Students gather for cultural connection
Connection to country, connection to community and connection to culture – these were the themes of the first annual cultural day for Aboriginal and Torres Strait Islander students and their families in the southern Canberra region.
St Mary MacKillop College Aboriginal and Torres Strait Islander Education Contact Teacher, Jeremy Margosis, said what had begun as a small idea quickly bloomed into a vibrant event.
“It actually started when me and another teacher, Sharee Thomas from St Francis of Assisi, were talking about how Aboriginal students could connect more,” he explained.
“We planned to send our kids to their school to run an indigenous game, and it kind of got out of hand really quickly – in a good way. We thought why not invite some other schools? Then within the space of a month we had booked the Boomanulla oval, we had sponsors, and we had sporting teams and cultural events and half of Canberra was coming!”
While this year’s event, organised by the Indigenous Education Advisory Committee, was limited to schools in south Canberra, there are plans to expand in the future.
“We had just under 400 people, and that was keeping it small,” Mr Margosis said.
“We wanted it to be manageable for the first time. Ideally, down the track we want to invite all the schools within the diocese. The goal eventually is to get everyone coming – no matter what school you are at.”
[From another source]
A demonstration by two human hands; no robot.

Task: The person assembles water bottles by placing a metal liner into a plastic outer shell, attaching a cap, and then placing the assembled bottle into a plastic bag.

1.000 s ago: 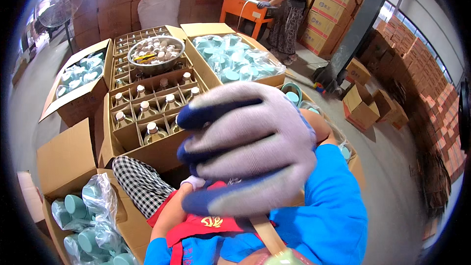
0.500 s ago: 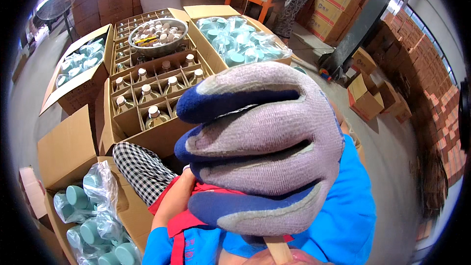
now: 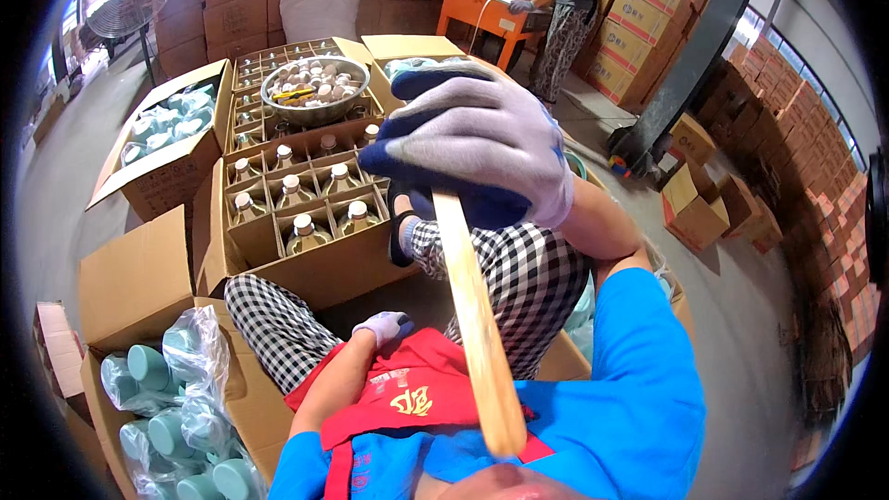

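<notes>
My right hand, in a grey knit glove with a blue coated palm, is raised in front of me. Its fingers are wrapped round the upper end of a pale wooden stick, which slants down toward me; whatever lies inside the fist is hidden. On my lap, by the red apron, rests my gloved left hand, lying loose with no object visible in it. Beyond my knees stands a divided carton of glass bottles with pale caps, upright in cardboard cells.
A metal bowl of pale stoppers and a yellow-handled tool sits on the farther cells. Cartons of wrapped teal cups stand around me. Another person works by an orange table. A dark post rises at right.
My right hand has moved away from the head camera, bringing most of the wooden stick into view. My left hand now shows on my lap. The view has shifted slightly.
</notes>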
Mr Margosis said the event offered an opportunity for Aboriginal and Torres Strait Islander students to connect in an authentic way.
“A lot of schools don’t have the capacity or the knowledge to be able to put on the kind of cultural activities we had on the day,” he said.
“They might only have three indigenous students in their school, so by putting this kind of thing on, everyone gets to experience it.”
Starting with a Welcome to Country and a smoking ceremony, the day featured professional athletes from Canberra Raiders, GWS Giants, Canberra Chill and ACT Brumbies running sports drills and programs.
“We had the Wiradjuri Echoes come along as well, and they provided ocre to paint people up and dance traditional dances,” Mr Margosis said.
“There was another group doing beads and bracelets and a craft activity using sticks to create an echidna. We had Landcare Management with artefacts, flora and fauna and even spear throwing!”
Mr Margosis said the event was an amazing gathering of people making new connections, catching up with old friends and discovering and sharing culture.
“Every single sponsor, every single sporting organisation and every single person who was involved in any way, shape or form have all committed to coming back next year,” he said.
“The buzz has been phenomenal. The kids had the greatest day of their lives, and it has been nothing but positivity.”